Ce lundi 27 avril 2026, les marches du Parquet Général près la Cour d’Appel de la Tshopo ont résonné d’un pas déterminé. Celui de l’honoroble Freddy Yuma, député provincial de la Tshopo, élu de la ville de Kisangani, mais surtout celui d’un représentant du peuple portant sur ses épaules la frustration de milliers de consommateurs. Entre inefficacité chronique et soupçons d’escroquerie, les opérateurs Vodacom, Airtel et Orange sont désormais dans le viseur de la justice.
Ce n’est pas un simple différend commercial, mais une véritable fronde sociale qui s’organise contre le triumvirat de la communication en République Démocratique du Congo.
L’élu de Kisangani, agissant en véritable bouclier pour sa circonscription, ne s’est pas contenté de simples remontrances sur les réseaux sociaux. C’est par un acte de procédure formel qu’il a décidé de confronter ces mastodontes.
« Je suis venu confirmer ma plainte contre les sociétés de communication Vodacom, Airtel et Orange qui ne font pas très bien leur travail ».
Ce n’est plus une rumeur de couloir, c’est une action judiciaire confirmée. La semaine dernière marquait l’introduction du dossier ; aujourd’hui, il a confirmé sa plainte.
Le constat dressé par l’honorable député est sans appel. Les reproches formulés à l’encontre de ces trois opérateurs s’articulent autour de trois manquements majeurs :
– Une inefficacité structurelle : Le service rendu est jugé défaillant, marqué par une instabilité chronique des réseaux qui entrave les communications les plus élémentaires.
– Une absence de réactivité : Le député déplore un manque flagrant de promptitude dans la résolution des problèmes techniques et dans la prise en charge des usagers.
– Une spoliation qui ne dit pas son nom : L’achat de crédits de communication et de forfaits internet ne débouche pas sur le service promis. Ce décalage entre la dépense consentie par le citoyen et la médiocrité du résultat final s’apparente, selon l’élu, à une forme d’escroquerie.
Si certains doutaient de la portée de cette action, les chiffres avancés donnent le tournis.
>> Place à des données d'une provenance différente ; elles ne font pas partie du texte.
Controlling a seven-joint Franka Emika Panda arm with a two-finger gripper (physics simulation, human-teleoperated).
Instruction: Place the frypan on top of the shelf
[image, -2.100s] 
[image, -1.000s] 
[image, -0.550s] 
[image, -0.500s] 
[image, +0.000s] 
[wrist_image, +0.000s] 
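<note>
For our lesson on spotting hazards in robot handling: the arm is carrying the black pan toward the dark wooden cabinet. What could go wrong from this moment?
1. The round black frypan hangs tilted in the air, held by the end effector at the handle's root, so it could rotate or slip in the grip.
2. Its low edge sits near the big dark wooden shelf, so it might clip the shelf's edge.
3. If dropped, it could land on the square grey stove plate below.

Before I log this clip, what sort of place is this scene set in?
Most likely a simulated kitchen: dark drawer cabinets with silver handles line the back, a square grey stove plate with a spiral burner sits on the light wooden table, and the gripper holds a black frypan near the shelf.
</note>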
Ce ne sont pas quelques individus isolés, mais une marée humaine de plus de 20 000 victimes qui se sont manifestées pour saisir leur représentant.
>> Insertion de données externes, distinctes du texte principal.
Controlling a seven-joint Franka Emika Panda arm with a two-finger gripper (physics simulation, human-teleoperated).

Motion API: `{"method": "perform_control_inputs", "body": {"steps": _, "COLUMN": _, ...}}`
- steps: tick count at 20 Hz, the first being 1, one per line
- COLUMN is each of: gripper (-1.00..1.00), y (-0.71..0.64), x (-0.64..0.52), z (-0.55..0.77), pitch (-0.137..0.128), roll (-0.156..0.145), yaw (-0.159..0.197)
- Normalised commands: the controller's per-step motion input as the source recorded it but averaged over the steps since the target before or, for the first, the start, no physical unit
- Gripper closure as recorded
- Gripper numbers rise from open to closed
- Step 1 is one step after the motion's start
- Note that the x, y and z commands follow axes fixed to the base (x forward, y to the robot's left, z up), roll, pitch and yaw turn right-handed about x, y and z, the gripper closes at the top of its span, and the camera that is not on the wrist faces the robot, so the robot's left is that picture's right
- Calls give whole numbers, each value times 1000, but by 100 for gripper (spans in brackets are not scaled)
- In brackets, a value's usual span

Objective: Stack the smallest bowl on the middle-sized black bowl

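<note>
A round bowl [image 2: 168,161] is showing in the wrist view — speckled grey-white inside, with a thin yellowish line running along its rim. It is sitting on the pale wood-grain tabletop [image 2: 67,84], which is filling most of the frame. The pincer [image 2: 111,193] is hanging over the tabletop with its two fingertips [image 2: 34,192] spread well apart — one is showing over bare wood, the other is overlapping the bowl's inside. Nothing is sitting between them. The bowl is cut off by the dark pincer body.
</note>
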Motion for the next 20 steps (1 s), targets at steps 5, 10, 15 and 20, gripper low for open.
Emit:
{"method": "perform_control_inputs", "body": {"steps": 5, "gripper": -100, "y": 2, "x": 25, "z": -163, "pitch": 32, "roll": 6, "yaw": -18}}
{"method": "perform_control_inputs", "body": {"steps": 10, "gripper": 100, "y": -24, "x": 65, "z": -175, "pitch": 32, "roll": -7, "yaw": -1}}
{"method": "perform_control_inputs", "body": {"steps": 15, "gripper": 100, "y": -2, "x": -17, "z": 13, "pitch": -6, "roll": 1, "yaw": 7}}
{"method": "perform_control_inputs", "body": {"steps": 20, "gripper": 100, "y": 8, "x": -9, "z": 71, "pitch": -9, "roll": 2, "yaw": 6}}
Pour l’honoroble Freddy Yuma, l’impact de ce mauvais service est universel et ne néglige aucune couche de la société. Les journalistes se voient empêchés de transmettre l’information en temps réel, tandis que les étudiants subissent un frein majeur dans leurs recherches académiques et leur accès au savoir. Plus frappant encore, les autorités judiciaires elles-mêmes celles-là mêmes qui sont appelées à traiter ce dossier figurent parmi les lésés, voyant leur travail administratif ralenti par ces carences technologiques. Pour le citoyen lambda, c’est une perte sèche de pouvoir d’achat et un risque d’isolement social aaccru.

L’enjeu de cette démarche au niveau de la Tshopo dépasse le simple cadre contractuel. C’est un appel à la responsabilité sociétale. Dans une province où chaque franc congolais compte, voir s’évaporer ses unités sans pouvoir passer un appel clair est perçu comme une injustice sociale majeure.
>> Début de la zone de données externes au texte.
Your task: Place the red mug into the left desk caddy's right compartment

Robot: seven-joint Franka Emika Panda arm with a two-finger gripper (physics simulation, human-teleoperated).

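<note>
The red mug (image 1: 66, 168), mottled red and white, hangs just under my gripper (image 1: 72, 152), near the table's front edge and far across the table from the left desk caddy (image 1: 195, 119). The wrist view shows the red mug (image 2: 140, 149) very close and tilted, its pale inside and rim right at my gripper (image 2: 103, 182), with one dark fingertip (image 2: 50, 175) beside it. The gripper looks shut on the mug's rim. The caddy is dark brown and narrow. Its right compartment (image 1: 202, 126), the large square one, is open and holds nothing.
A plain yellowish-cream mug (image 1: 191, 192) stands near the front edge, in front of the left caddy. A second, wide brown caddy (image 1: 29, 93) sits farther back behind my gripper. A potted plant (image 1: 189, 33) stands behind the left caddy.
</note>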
La réponse de l’élu de Kisangani est limpide : que la justice fasse son travail avec rigueur. L’objectif ultime n’est pas seulement de sanctionner, mais de remettre les consommateurs dans leurs droits.
L’affaire est désormais entre les mains de la justice. Dans les rues de Kisangani et à travers toute la province, l’attente est immense. Car au-delà des unités et des mégas, c’est la dignité du peuple de la Tshopo qui est en jeu. Les géants de la télécommunication sont prévenus : la voix des sans-voix a enfin trouvé un écho dans les couloirs du Parquet.